(Stored records)
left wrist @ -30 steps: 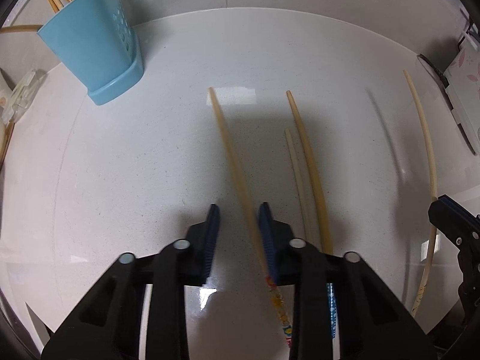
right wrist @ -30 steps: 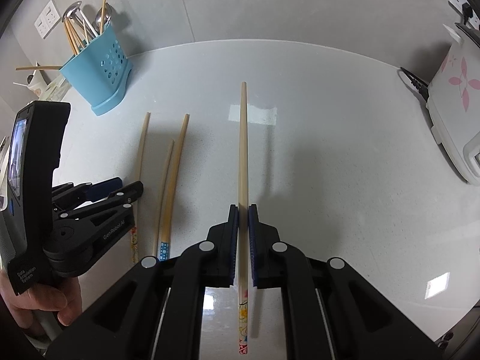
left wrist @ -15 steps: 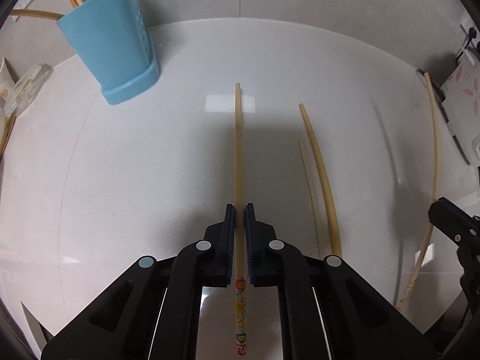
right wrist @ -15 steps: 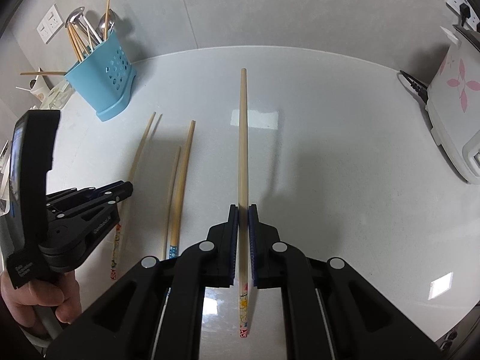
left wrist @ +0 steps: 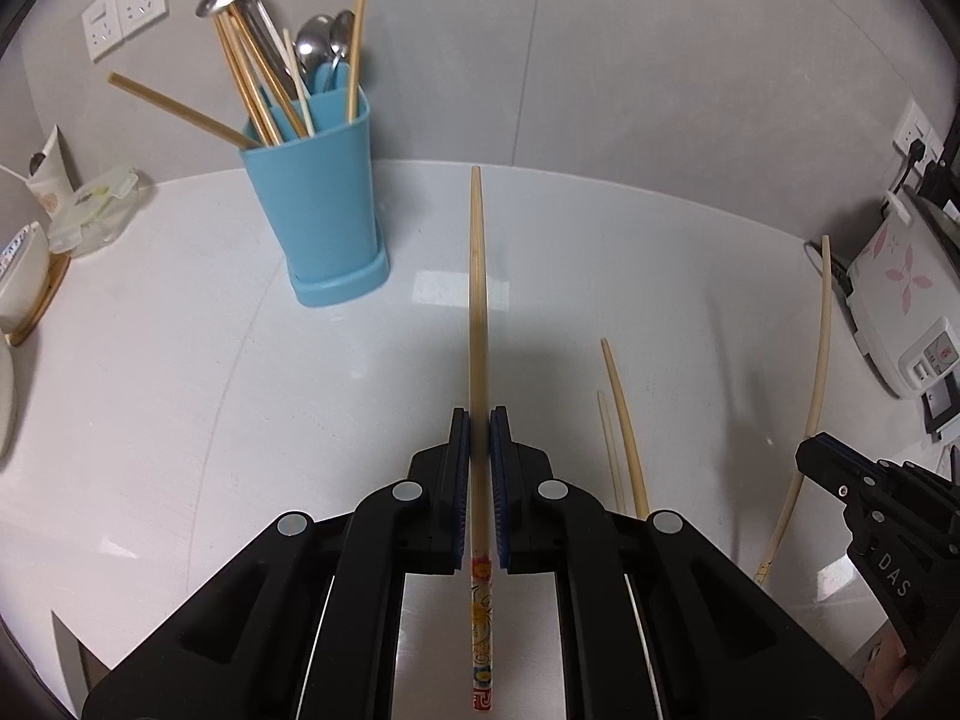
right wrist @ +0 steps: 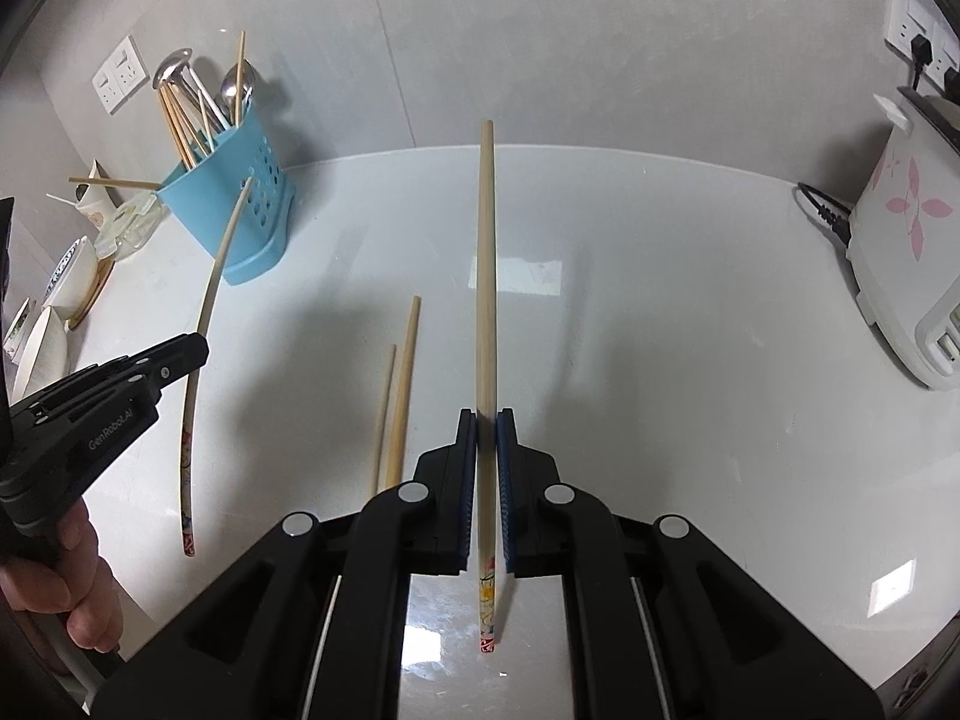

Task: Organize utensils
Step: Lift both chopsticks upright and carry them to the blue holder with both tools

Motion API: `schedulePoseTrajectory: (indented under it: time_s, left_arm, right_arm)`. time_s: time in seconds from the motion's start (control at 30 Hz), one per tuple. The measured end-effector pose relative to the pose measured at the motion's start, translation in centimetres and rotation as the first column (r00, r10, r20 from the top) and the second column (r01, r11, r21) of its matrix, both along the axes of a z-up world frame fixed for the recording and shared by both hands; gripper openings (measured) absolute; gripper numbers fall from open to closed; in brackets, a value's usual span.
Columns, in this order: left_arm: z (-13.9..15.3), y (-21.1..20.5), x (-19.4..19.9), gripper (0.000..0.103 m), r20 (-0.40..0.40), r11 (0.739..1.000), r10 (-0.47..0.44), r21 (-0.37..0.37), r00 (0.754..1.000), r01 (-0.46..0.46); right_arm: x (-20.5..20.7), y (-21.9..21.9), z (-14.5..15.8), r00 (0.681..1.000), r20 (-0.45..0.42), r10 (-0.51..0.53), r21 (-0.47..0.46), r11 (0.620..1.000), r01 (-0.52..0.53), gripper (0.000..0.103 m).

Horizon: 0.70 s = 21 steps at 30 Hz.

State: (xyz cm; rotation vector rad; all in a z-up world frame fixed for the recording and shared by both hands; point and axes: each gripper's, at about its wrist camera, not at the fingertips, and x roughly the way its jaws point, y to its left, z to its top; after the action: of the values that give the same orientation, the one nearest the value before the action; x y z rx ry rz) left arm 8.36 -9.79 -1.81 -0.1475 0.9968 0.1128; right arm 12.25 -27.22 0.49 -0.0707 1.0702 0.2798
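My left gripper (left wrist: 478, 420) is shut on a wooden chopstick (left wrist: 477, 300) with a painted end, lifted off the white counter (left wrist: 180, 390) and pointing toward the far wall. The right gripper (right wrist: 487, 420) is shut on a second chopstick (right wrist: 486, 252), also raised. A blue utensil holder (left wrist: 318, 210) with several chopsticks and spoons stands at the back left. Two more chopsticks (left wrist: 624, 420) lie side by side on the counter between the grippers. From the right wrist view the left gripper (right wrist: 186, 354) and its chopstick (right wrist: 207, 312) appear at the left.
A white rice cooker (right wrist: 900, 252) with pink flowers stands at the right, its cord plugged into the wall. Bowls (right wrist: 66, 282), a tube and a plastic wrapper (left wrist: 96, 204) crowd the left edge. A hand (right wrist: 66, 588) holds the left gripper's handle.
The left gripper closed on the chopstick and lifted it off the counter, tilting up so the holder shows more fully. The right gripper rose slightly with its chopstick.
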Motion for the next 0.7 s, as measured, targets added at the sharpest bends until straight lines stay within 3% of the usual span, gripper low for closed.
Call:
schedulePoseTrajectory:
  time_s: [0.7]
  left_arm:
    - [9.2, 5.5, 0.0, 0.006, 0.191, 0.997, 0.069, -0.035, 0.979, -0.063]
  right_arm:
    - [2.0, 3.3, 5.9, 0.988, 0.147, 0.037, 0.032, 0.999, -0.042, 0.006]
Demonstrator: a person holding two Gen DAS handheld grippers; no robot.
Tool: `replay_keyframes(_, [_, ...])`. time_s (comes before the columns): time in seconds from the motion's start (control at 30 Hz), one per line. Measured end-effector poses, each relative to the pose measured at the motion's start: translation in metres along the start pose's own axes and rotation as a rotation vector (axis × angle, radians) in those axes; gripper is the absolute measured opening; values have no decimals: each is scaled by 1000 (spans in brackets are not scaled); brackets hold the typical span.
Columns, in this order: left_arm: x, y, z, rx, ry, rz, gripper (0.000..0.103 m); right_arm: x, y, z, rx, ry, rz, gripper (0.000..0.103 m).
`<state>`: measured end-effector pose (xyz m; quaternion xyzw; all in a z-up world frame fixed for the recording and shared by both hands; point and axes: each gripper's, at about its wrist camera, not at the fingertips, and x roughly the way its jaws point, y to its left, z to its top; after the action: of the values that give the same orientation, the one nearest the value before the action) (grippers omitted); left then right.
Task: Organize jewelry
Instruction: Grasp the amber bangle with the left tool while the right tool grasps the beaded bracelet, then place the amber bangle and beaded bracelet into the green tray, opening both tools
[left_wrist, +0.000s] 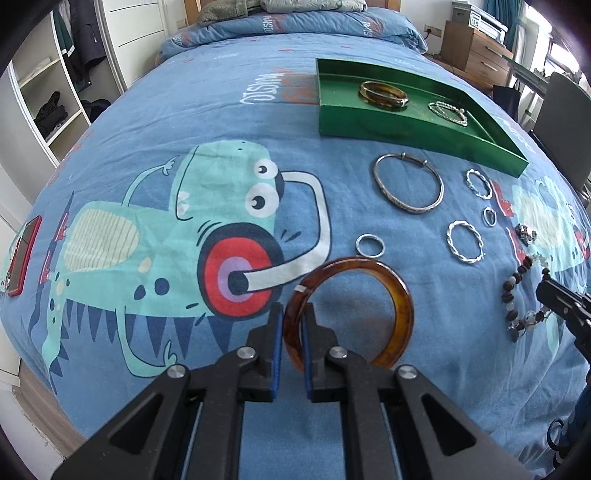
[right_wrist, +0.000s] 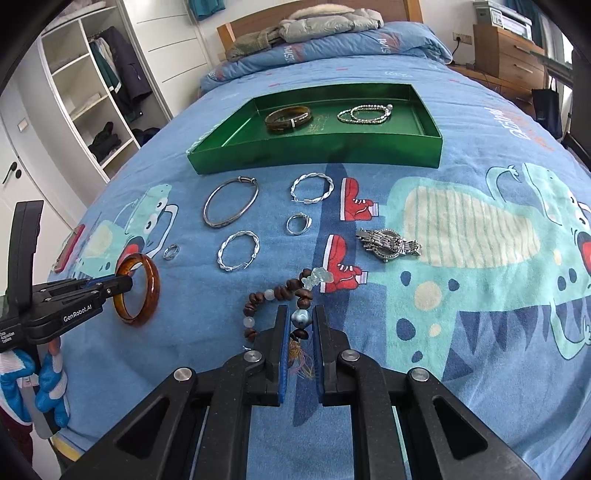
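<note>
Amber bangle (left_wrist: 351, 314) sits clamped in my left gripper (left_wrist: 293, 325), beaded bracelet (right_wrist: 284, 299) pinched in my right gripper (right_wrist: 300, 325), both just over the bedspread (left_wrist: 184, 110). I'd carry both level to the green tray (right_wrist: 314, 158), releasing low.

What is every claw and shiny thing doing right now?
Left claw: shut on the amber bangle.
Right claw: shut on the bead bracelet.
Green tray: holds a brown bangle and a silver bead chain.
Silver bangle: flat on the bedspread.
Watch: on the bedspread.
</note>
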<state>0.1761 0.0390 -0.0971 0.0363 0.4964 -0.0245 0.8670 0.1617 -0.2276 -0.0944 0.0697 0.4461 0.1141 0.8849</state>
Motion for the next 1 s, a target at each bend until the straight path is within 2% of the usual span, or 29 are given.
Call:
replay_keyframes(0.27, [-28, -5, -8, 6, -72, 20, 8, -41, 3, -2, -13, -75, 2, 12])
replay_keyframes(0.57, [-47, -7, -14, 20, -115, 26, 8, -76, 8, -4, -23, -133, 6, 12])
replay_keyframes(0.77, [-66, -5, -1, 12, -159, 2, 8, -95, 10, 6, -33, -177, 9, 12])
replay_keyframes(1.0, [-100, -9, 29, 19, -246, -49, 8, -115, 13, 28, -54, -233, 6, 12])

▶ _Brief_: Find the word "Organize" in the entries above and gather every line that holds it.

▶ _Task response_:
Task: Organize utensils
Task: Organize jewelry

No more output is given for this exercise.